In my differential equations book, I have found the following:
Let $ P_0(\frac{dy}{dx})^n+P_1(\frac{dy}{dx})^{n-1}+P_2(\frac{dy}{dx})^{n-2}+……+P_{n-1}(\frac{dy}{dx})+P_n =0$ be the differential equation of first degree 1 and order n (where $P_i$ $\forall$ i $\in {0,1,2,…n}$ are functions of x and y).
Assuming that it is solvable for p, it can be represented as:
$$[p-f_1(x,y)] [p-f_2(x,y)] [p-f_3(x,y)]……..[p-f_n(x,y)] = 0$$
equating each factor to Zero, we get n differential equations of first order and first degree.

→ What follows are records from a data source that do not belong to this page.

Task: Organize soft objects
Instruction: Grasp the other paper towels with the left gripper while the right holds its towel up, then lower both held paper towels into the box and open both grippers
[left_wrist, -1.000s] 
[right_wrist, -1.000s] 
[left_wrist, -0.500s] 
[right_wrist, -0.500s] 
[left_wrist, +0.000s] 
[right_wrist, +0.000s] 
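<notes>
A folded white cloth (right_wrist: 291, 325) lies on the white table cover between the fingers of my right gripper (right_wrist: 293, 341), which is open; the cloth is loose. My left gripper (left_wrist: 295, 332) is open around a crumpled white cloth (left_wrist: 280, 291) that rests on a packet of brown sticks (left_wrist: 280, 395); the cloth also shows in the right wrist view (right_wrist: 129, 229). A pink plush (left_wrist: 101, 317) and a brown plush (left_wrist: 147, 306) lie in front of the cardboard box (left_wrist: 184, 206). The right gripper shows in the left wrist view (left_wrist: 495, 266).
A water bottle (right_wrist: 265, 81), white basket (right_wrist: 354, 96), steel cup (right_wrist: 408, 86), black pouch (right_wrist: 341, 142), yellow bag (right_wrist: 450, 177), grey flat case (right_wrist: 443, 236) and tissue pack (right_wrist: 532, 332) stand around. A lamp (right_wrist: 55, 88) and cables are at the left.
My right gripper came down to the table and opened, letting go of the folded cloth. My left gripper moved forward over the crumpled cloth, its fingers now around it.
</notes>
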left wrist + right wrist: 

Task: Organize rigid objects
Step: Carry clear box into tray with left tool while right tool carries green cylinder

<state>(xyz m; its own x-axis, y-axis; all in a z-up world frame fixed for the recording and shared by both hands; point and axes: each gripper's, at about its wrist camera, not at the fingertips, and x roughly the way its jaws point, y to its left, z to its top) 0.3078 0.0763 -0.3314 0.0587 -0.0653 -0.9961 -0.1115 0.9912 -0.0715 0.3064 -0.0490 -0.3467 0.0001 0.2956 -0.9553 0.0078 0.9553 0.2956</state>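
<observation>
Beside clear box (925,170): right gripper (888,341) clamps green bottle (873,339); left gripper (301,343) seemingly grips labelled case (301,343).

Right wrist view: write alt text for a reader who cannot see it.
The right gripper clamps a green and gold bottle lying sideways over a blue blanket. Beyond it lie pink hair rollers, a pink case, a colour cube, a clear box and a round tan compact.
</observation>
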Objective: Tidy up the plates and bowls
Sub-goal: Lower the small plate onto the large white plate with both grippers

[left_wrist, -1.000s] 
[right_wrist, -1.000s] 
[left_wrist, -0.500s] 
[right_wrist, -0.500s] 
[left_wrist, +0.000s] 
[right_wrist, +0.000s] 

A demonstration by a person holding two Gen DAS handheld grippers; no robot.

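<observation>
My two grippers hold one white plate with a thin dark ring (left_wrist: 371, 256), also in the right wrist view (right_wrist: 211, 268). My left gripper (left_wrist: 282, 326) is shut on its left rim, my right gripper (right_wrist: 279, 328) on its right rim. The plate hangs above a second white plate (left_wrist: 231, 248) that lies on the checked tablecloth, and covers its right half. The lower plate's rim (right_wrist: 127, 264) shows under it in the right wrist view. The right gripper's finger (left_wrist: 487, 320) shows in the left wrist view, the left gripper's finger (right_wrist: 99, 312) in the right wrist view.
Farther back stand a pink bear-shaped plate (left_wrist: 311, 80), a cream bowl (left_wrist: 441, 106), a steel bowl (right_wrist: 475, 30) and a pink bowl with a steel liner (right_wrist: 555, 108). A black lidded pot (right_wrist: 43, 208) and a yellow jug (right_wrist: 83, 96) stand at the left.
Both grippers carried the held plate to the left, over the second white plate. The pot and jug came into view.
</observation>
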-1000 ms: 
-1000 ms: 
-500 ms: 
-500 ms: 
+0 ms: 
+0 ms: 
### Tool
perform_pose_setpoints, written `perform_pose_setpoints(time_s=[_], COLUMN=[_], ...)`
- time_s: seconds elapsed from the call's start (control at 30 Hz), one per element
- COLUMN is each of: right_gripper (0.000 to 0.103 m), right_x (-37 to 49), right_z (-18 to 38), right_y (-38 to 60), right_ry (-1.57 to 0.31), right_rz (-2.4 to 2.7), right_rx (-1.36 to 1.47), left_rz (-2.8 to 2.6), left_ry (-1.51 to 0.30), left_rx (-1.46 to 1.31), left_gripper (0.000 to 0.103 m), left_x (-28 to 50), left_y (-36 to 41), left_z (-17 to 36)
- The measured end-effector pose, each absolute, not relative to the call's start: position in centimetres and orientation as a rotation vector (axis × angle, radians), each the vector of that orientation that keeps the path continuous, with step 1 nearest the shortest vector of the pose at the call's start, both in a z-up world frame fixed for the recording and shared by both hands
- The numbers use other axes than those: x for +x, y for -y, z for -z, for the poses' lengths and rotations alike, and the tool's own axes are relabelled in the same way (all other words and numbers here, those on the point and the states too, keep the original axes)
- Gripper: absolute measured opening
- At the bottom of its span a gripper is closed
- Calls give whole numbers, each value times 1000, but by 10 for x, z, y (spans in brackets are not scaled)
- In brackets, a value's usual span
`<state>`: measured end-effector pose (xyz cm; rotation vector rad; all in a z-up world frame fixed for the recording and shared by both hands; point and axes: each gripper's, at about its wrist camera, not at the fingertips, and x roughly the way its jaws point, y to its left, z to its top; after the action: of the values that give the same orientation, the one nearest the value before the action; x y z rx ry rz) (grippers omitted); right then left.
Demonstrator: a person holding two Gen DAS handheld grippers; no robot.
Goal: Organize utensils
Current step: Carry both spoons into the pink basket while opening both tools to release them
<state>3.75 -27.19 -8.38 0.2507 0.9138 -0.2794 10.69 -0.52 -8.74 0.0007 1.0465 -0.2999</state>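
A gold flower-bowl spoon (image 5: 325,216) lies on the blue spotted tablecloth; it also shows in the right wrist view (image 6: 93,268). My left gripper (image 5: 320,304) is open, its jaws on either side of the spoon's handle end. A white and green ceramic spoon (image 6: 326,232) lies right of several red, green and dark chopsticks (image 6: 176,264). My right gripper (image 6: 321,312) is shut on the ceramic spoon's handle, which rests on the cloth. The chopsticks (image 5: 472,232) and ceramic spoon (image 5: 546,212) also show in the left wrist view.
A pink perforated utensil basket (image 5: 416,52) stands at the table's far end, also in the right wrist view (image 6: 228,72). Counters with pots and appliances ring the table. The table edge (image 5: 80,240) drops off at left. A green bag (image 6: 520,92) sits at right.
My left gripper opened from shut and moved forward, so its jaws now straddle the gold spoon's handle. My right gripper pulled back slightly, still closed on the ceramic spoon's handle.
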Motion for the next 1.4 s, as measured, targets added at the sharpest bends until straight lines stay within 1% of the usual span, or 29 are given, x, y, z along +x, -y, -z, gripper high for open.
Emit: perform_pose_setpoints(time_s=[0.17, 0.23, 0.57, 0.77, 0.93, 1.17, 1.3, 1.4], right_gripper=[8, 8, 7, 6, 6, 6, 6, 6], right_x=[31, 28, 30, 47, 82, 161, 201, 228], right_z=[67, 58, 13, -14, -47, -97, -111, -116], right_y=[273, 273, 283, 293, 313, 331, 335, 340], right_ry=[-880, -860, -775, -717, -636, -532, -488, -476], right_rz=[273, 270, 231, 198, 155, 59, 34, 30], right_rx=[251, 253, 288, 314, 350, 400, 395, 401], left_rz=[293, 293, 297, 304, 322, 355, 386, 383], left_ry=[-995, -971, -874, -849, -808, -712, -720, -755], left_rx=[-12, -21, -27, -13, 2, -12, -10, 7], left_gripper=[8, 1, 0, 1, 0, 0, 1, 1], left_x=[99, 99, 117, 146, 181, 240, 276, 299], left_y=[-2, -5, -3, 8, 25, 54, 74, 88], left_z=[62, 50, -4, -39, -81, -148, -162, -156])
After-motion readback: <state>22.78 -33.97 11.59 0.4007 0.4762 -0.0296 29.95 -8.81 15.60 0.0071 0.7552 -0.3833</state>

$$[p-f_1(x,y)]=0,\space [p-f_2(x,y)]=0,\space [p-f_3(x,y)]=0,\space……..[p-f_n(x,y)] = 0$$
Let the solution to these n factors be:
$$F_1(x,y,c_1)=0,\space F_2(x,y,c_2)=0,\space F_3(x,y,c_3)=0,\space…….. F_n(x,y,c_n) = 0$$
Where $c_1, c_2,c_3…..c_n$ are arbitrary constants of integration. Since all the c’s can have any one of an infinite number of values, the above solutions will remain general if we replace $c_1, c_2,c_3…..c_n$ by a single arbitrary constant c. Then the n solutions (4) can be re-written as
$$F_1(x,y,c)=0,\space F_2(x,y,c)=0,\space F_3(x,y,c)=0,\space…….. F_n(x,y,c) = 0$$ They can be combined to form the general solution as follows:
$$F_1(x,y,c)\space F_2(x,y,c)\space F_3(x,y,c)\space…….. F_n(x,y,c) = 0\space \space \space \space \space \space\space \space \space\space \space \space(1)$$
Now, my question is, whether equation (1) is the most general form of solution to the differential equation.
I think the following is the most general form of solution to the differential equation :
$$F_1(x,y,c_1)\space F_2(x,y,c_2)\space F_3(x,y,c_3)\space…….. F_n(x,y,c_n) = 0\space \space \space \space \space \space\space \space \space\space \space \space(2)$$
If (1) is the general solution, the constant of integration can be found out by only one IVP say, $y(0)=0$. So, one IVP will give the particular solution. If (2) is the general solution, one IVP might not be able to give the particular solution to the problem.
Best Answer
Indeed equation $1$ is the general solution! Notice that equation $1$ is satisfied even if any one of $F_i(x,y,c_i)$ is zero.
Suppose that you have $c = c_1$. Then equation $1$ is satisfied because $F_1 =0$. If you have $c = c_2$, then again eq. $1$ is satisfied because $F_2 = 0$. And so on.
Your equation $2$ is a special solution, as in this case, all $F_1, F_2 \dots F_n$ are individually zero.